GANDHINAGAR: From now on, anyone wishing to convert will have to tell the government why they were doing it and for how long they had been following the religion which they were renouncing, failing which, they will be declared offenders and prosecuted under criminal laws.
Forced conversion could land those responsible a three-year jail term. This clause is contained in the rules of the anti-conversion law which came into effect on April 1.
The new law is called Gujarat Freedom of Religion Act, 2003, and took five years to be implemented because of the failure of the state government to come up with rules on the kind of information to be provided when applying for permission to convert to any religion.
The Bill confirms that Jainism and Buddhism are not sub-sects of Hinduism. The rules have been published in the Gujarat government gazette.
The rules make it obligatory for a priest seeking to convert someone from one religion to another to take prior permission of the district magistrate in order to avoid police action.

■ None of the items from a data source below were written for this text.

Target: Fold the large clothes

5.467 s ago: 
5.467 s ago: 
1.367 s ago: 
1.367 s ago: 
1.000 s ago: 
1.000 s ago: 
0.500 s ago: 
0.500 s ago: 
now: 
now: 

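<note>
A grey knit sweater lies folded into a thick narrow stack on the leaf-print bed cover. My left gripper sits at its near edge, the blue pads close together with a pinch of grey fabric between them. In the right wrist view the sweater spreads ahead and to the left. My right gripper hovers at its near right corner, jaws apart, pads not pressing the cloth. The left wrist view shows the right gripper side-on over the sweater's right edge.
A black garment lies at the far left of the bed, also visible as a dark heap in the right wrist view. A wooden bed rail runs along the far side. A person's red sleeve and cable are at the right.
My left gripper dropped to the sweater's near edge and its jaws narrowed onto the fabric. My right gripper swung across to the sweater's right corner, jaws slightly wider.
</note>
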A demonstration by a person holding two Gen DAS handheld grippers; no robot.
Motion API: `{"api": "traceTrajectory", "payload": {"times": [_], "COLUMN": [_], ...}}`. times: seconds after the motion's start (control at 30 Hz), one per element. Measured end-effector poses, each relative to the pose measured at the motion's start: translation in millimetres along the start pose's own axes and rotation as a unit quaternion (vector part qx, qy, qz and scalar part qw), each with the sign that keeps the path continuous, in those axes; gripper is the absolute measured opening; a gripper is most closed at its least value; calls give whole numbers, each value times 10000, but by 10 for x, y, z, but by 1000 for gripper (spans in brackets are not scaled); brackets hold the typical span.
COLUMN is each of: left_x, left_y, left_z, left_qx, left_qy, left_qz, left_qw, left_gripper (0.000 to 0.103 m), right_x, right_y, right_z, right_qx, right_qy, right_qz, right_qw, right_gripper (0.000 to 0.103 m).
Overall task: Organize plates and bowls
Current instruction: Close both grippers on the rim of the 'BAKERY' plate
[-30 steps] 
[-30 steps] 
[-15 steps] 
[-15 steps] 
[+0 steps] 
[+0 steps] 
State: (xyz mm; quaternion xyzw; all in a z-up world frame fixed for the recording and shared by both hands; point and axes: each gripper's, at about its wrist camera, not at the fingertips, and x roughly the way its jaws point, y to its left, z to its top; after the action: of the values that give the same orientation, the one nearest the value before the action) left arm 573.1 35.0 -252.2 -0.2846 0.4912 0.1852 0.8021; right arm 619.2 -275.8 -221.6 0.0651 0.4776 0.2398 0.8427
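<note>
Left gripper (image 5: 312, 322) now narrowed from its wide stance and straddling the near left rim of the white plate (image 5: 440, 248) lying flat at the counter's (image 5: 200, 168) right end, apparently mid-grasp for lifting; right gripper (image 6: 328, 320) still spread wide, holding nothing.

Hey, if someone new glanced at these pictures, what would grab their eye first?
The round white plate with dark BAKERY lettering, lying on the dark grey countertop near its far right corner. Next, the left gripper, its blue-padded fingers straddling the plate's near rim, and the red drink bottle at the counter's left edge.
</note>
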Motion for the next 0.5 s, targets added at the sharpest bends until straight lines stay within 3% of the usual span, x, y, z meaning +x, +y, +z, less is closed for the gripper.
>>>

The priest, in fact, will have to sign a detailed form providing personal information on the person whom she/he wishes to convert, whether the one sought to be converted is a minor, a member of Scheduled Caste
or Tribe, her/his marital status, occupation and monthly income.
Anyone willing to convert will have to apply to the district magistrate a month before the rituals and give details on the place of conversion, time and reason.
After getting converted, the person will have to obligatorily provide information within 10 days on the rites to the district magistrate, reason for conversion, the name of the priest who has carried out the ritual and full details of the persons who took part in the ceremony.
The district magistrate will have to send a quarterly report to the government listing the number of applications for prior permission, comparative statistics of the earlier quarter, reasons for granting or not granting permission, number of conversions, and number of actions against offenders.